Several years ago I read a short, nonfiction article written by a famous science fiction author about an encounter he had with excited but ignorant fan. This author, who was doing the usual promotional duties for his new novel had just spent several long hours sitting in a book store signing his name and answering stupid questions from both fans and those with no idea how hard it is to write. Now the author admitted in the article he was tired and uncomfortable from sitting to long in what was probably the worst location in the book store. As the hours passed, he felt increasingly cramped and frustrated but through it all he kept a pleasant demeanor for those buying his book. However, it was a offhand and stupid comment from a fan that almost pushed him over into a mental abyss. I can't remember the exact words but the encounter went something like this:
The fan, a young man in his twenties, steps up to the small table the author is sitting at and hands him the newly purchased book to sign. “Sir,” The fan begins, “I just want you to know I really love your work.” He finishes saying as he nervously fidgets in from of the author.
The author, as anyone could expect, is happy that not only is someone buying his book but loves his other novels. “Thank you,” the author replies taking pen in hand to sign the book. “What other books of mine have you read?” The author innocently asks.
The fan then lists several of the authors previous works, all big with the science fiction crowd, and a few that ended up the New York Times bestsellers list. It is at this point in the article that the author admits he was rather enjoying the conversation with this fan, until the young man unknowingly dropped a bomb on the author's ego.
“Yeah,” the fan says, “your writing is so simple and clean it proves anyone could write a bestseller.”
It is at that point that the fan takes back the book he purchased from the now stunned author and walks away. The author then writes that it only took a few seconds for him to recover but the question he desperately wanted to ask the fan was that if it's that damn easy why don't you write one yourself.
The reason I bring this up was that while I am only a crappy blogger, I had my own encounter with a nitwit who somehow believes writing is some simple task anyone could take up. I've been doing this blogging stuff for over nine years now and in my own way I have felt the inspiration, disappointment, and the simple persistent satisfaction of doing something just for the sake of blowing off steam. However, the one thing this futile endeavor has never been is simple. As anyone can tell, I don't initially spend a lot of time on such extravagant things like proofreading. But even a crappy sub-hack like me can say that creating just a short story is a complex process that can, and has, fallen apart many times. I can only imagine what a true novelist has to go through to transfer the often nebulous ideas running around his or her head to paper or laptop screen.
My encounter with the nitwit was indirectly the result of me mentioning once to someone I trusted that one of my hobbies was writing. The only things that causes people to run away faster after mentioning you write is telling them you sing or that you have new vacation pictures you want to show everyone. That was the case with the person I told, after giving a basic rundown of what I did he gave me one of those vague nods before changing the subject. Truthfully, I didn't brag about my efforts, or even worse, try to get him to read some of my stuff. Conversely, I pretty much did the same to him when he started talking about all the years he played his electric guitar and his efforts at organizing a band. Once the conversation played out neither of our hobbies were ever mentioned again.

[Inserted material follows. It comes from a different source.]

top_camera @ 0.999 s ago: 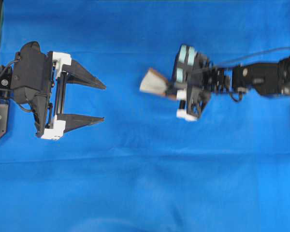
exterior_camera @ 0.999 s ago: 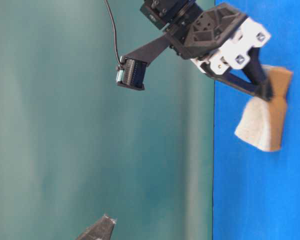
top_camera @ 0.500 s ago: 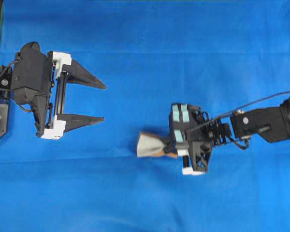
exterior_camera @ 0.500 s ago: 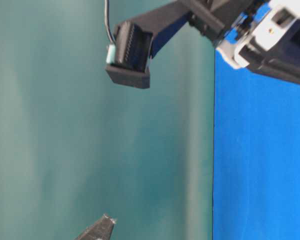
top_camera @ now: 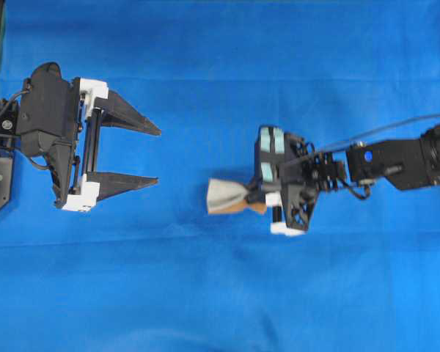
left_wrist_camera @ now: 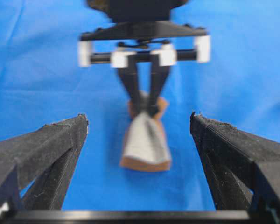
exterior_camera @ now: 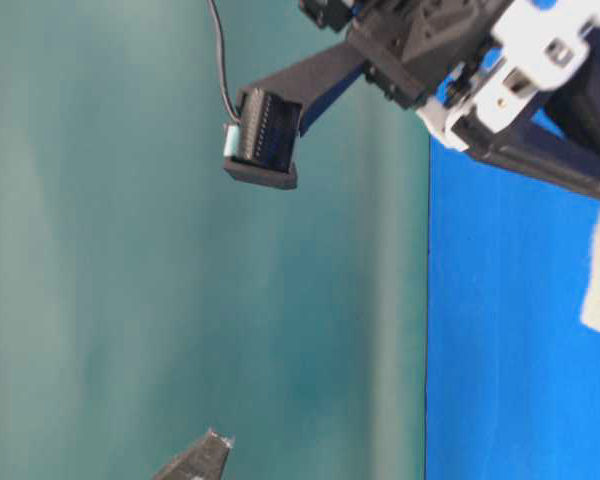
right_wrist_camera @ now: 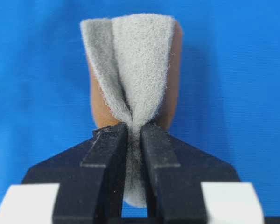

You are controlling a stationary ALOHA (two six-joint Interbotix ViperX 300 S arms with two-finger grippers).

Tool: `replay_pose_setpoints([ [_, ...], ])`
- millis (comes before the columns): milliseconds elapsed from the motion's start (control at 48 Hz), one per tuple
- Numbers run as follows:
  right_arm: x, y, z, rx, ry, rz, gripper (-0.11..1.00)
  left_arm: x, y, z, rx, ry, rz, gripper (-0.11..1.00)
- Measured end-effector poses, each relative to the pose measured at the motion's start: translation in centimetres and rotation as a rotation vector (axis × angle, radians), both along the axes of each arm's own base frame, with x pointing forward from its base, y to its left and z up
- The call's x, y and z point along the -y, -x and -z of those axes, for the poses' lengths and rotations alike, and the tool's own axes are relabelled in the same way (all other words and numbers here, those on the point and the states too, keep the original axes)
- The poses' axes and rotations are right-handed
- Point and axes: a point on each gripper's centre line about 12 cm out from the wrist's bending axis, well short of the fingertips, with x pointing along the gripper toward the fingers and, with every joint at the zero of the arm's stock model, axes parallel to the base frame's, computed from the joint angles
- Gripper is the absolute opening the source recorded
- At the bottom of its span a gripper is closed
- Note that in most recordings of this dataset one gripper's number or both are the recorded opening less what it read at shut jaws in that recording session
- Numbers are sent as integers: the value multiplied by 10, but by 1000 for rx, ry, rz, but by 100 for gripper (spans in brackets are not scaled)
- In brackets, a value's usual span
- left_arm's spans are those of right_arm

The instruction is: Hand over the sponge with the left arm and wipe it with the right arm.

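Right hand point(top_camera: 258, 196) clamped on grey-white, tan-backed sponge point(top_camera: 226, 197).
Plain black left hand point(top_camera: 157, 155) apart, holding nothing, well clear over blue bench point(top_camera: 220, 293).

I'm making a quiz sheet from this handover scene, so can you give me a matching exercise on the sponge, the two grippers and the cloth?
Things:
1. left gripper
2. right gripper
3. sponge
4. blue cloth

States:
A. pinched and creased in the middle
B. covers the table
C. fingers wide apart, holding nothing
D. shut on the sponge

Pairs: 1-C, 2-D, 3-A, 4-B
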Motion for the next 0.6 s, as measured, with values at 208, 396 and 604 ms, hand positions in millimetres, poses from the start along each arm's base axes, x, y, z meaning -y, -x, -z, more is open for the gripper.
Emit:
replay_pose_setpoints([
  [208, 43, 7, 6, -15, 20, 87, 14, 1, 0, 0, 0, 1, 3, 90],
  [396, 68, 11, 6, -17, 39, 129, 14, 1, 0, 0, 0, 1, 4, 90],
  [604, 69, 12, 6, -13, 44, 125, 14, 1, 0, 0, 0, 0, 5, 90],
])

Apparently electric guitar dude did mention my writing to the nitwit who recently asked me, with a straight face, why hadn't I published any of my stories. Amazon's publishing of e-books by unknown writers to be read on their Kindle tablets not withstanding, I tried to explain to this nitwit that you just don't randomly throw several thousand words together and call it a book. The analogy I used was that writing a book is like woodcarving, you start out with a rough draft of what you want to do source material and then proceed to refine the design as you go. Well, by the utter blank look on the nitwit's face my words went over like the proverbial lead balloon.
Strangely enough, I soon began to view my failure to get the nitwit to understand the complex nature of writing as a statement on my ability to convey an idea. It was then that I fully understood why that famous author I mentioned earlier wanted to run up to the ignorant fan and beat the crap out of him. Further threatening my crumbling faith in the average idiot walking down the street, it was then that I began to get an idea why a lot of famous authors were alcoholics.